Lo primero que hizo fue mirar sus manos, pero no tenía aquel garrote de metal que mataba a distancia. Tampoco esos ropajes extraños tan pesados e incómodos, esas botas con hierro que le hacían daño en los pies. ¿Y las madrigueras grises con huecos tapados con vidrio? ¿Y los pájaros metálicos que surcaban el cielo aullando y soltando bolas de fuego? ¿Qué lugar era aquel que recordaba, pero que había olvidado?
Le dolía la cabeza y no podía explicar nada de aquello. Se agarró las sienes para aliviarse y gruñó. Lanzó a un lado bruscamente la piel animal que tapaba su cuerpo desnudo, se levantó de un ágil brinco y se quedó un segundo mirando las ascuas de la hoguera mortecina que había calentado la cueva hasta que su respiración volvió a calmarse. Sintió el frescor del interior de la gruta en su piel, contrastando con el ardor que había sentido momentos antes. El aire era limpio, no venenoso. Inspiró con fuerza para llenar sus pulmones.
Entonces escuchó de nuevo los gritos y supo qué lo había sacado de aquellas visiones nocturnas.

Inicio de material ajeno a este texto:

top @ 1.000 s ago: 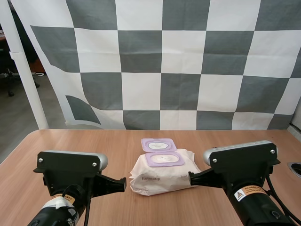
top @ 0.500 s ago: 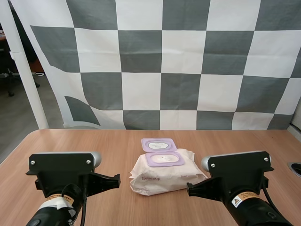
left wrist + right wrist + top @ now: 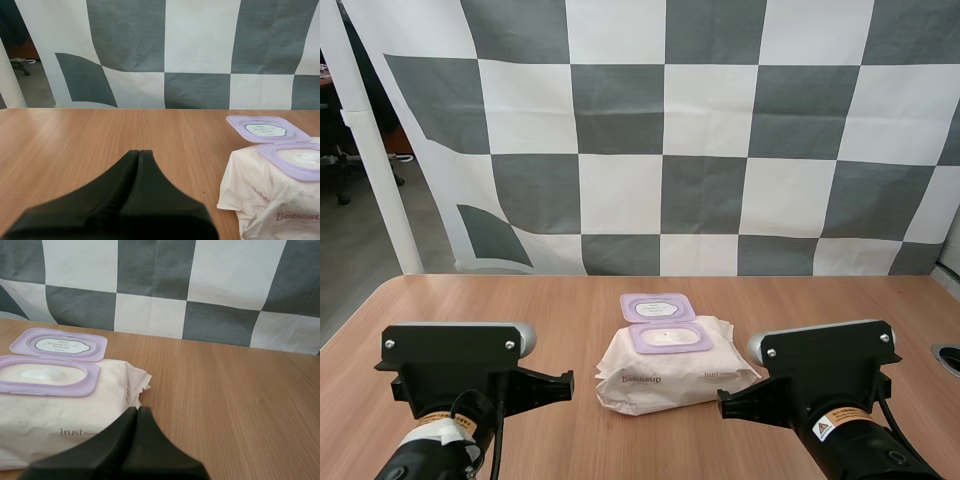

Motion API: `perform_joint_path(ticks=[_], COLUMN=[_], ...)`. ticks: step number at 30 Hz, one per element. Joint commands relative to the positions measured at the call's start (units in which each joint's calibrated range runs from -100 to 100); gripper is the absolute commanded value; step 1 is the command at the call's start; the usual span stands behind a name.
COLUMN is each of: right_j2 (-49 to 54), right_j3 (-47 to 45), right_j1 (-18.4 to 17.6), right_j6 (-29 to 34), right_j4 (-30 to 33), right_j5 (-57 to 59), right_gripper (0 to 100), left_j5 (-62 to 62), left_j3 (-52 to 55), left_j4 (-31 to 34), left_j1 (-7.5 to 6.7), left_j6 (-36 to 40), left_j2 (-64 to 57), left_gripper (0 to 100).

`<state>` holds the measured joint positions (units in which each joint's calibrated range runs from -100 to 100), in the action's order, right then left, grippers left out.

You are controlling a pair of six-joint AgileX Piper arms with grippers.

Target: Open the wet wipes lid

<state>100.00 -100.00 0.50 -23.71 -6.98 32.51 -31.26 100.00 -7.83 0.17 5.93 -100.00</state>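
Observation:
A white pack of wet wipes (image 3: 665, 372) lies in the middle of the wooden table. Its purple lid (image 3: 657, 307) is flipped open and lies flat behind the purple opening frame (image 3: 670, 339). My left gripper (image 3: 568, 381) is shut, its tip a short way left of the pack and apart from it. My right gripper (image 3: 723, 400) is shut, its tip by the pack's right front corner. In the left wrist view the shut wedge (image 3: 139, 153) points past the pack (image 3: 272, 200) and the open lid (image 3: 265, 129). In the right wrist view the shut wedge (image 3: 137, 410) sits close over the pack (image 3: 60, 420), with the lid (image 3: 62, 344) behind.
A dark round hole (image 3: 948, 358) sits near the table's right edge. Bare table (image 3: 470, 300) lies to the left and behind the pack. A white post (image 3: 370, 150) stands beyond the table's far left corner.
Over the last second both arms drew back toward the near edge, away from the pack. In the last half second they barely moved. The lid stayed open throughout.

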Motion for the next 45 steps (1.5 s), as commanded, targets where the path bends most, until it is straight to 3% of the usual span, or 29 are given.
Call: perform_joint_path(ticks=[1, 45], right_j2=[0.0, 0.0], right_j3=[0.0, 0.0], right_j1=[0.0, 0.0], right_j6=[-0.1, -0.1], right_j4=[0.0, 0.0], right_j5=[0.0, -0.8], right_gripper=[0, 0], left_j5=[0.2, 1.9], left_j3=[0.0, 0.0], left_j4=[-0.1, -0.1], left_j1=[-0.02, -0.02], left_j6=[0.0, 0.0], left_j2=[0.0, 0.0], left_gripper=[0, 0])
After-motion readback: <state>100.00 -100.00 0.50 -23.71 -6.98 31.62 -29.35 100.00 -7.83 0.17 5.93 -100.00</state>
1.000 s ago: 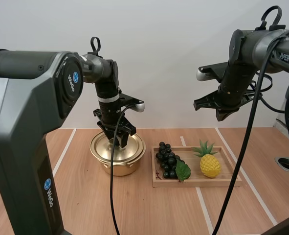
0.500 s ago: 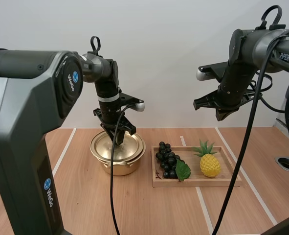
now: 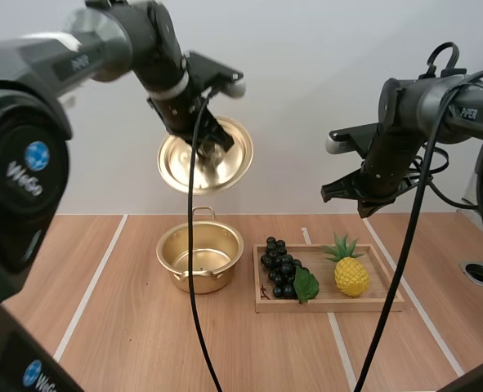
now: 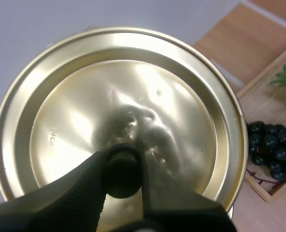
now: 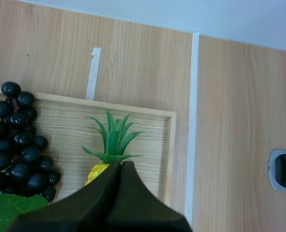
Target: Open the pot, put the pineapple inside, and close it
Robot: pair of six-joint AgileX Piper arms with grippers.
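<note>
My left gripper (image 3: 211,144) is high above the table, shut on the black knob (image 4: 121,170) of the golden lid (image 3: 205,155), which hangs tilted in the air. Below it the golden pot (image 3: 200,258) stands open on the table. The yellow pineapple (image 3: 351,272) with green leaves lies at the right end of the wooden tray (image 3: 329,302). My right gripper (image 3: 362,196) hovers well above the tray, its fingers together as one dark wedge (image 5: 117,193) over the pineapple (image 5: 110,145).
A bunch of dark grapes (image 3: 283,267) with a green leaf lies at the tray's left end, close to the pot. White tape lines (image 3: 90,286) run across the wooden table. A round hole (image 3: 478,272) sits at the far right.
My left gripper has lifted the lid off the pot and carried it high up; the pot now stands open. My right gripper has dipped slightly.
</note>
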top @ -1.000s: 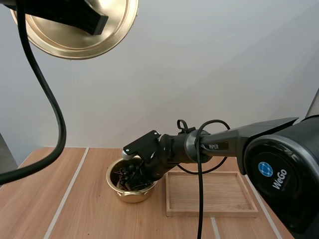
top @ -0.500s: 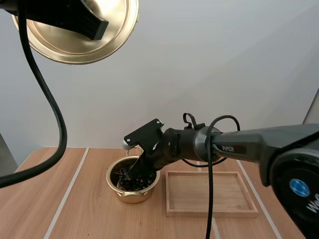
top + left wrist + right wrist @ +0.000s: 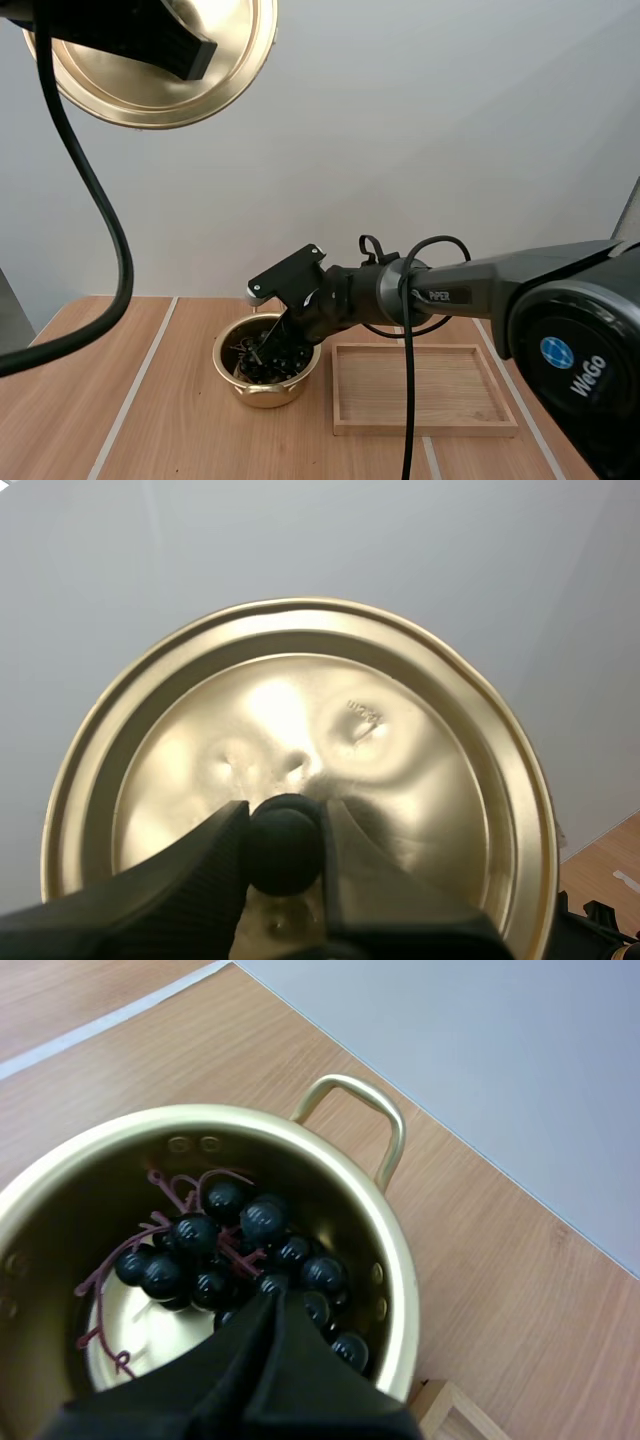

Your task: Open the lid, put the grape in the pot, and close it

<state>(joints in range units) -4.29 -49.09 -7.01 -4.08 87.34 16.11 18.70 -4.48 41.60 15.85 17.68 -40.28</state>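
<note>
**Lid.** The left hand holds it high above the counter, well apart from the pot. Both fingers are clamped on the black knob at the lid's centre. The lid is tilted, with its gold top face towards the wrist camera.

**Grapes.** The bunch lies inside the pot against the wall, on the side nearest the right hand. The berries are dark and glossy on thin reddish stems, and a few stems trail across the pot floor.

**Right hand.** The right hand reaches down into the pot mouth. Its fingers are pressed together into one dark wedge, tip at the top of the bunch. I see nothing caught between them.

**Other items.** A wooden tray sits just beside the pot on its right. One loop handle of the pot shows on the far rim.

**Assessment of handling.**
- The lid looks like thin pressed metal: light, stiff and smooth.
- The knob is the only sound place to hold the lid, since the rim offers no purchase.
- Held at that one point, the lid may rock, so it should be levelled before it meets the pot rim.
- The pot is probably light too, and an off-centre landing could push it across the counter.
- The berries are soft and easily bruised or knocked off. If the bunch needs moving, the stem is the better hold.

**Status.** By my reckoning the lid is off and the fruit is in. What remains is to close the pot, and the right hand must be clear of the pot before the lid comes down.
</note>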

Agarró por puro instinto el gran martillo de piedra que estaba apoyado en la pared y corrió hacia la entrada de la caverna con todos sus músculos en tensión.
Al salir al exterior vio, más abajo, la gran hoguera comunal y a su luz una turba de asaltantes con siniestras máscaras rojas y estilizados cuernos rectos. Durante un instante su sueño, por llamarlo así, regresó a su mente y volvió a ver a aquellos guerreros de las máscaras de goma acechando entre las piedras. De alguna forma sabía que aquello también había ocurrido allí mismo, en aquellas tierras que habitaban ahora. ¿Pero era un recuerdo de eones pasados, o el presagio de un futuro lejano por venir?
Desechando esos pensamientos inútiles con una mueca, aferró la maza primitiva con ambas manos. Dio un gran brinco con sus poderosos músculos para caer entre sus enemigos, emitiendo un rugido más de bestia salvaje que de hombre. Los brutos enmascarados, dejando a un lado las fáciles víctimas que tenían agarradas por el pelo o cargaban a sus hombros para llevárselas a una vida de esclavitud, se giraron para enfrentarse a esta nueva amenaza con la que no contaban.
Matar. Matar o morir, esa era su vida ahora. Sin preguntas, sin vacilaciones, sin remordimientos.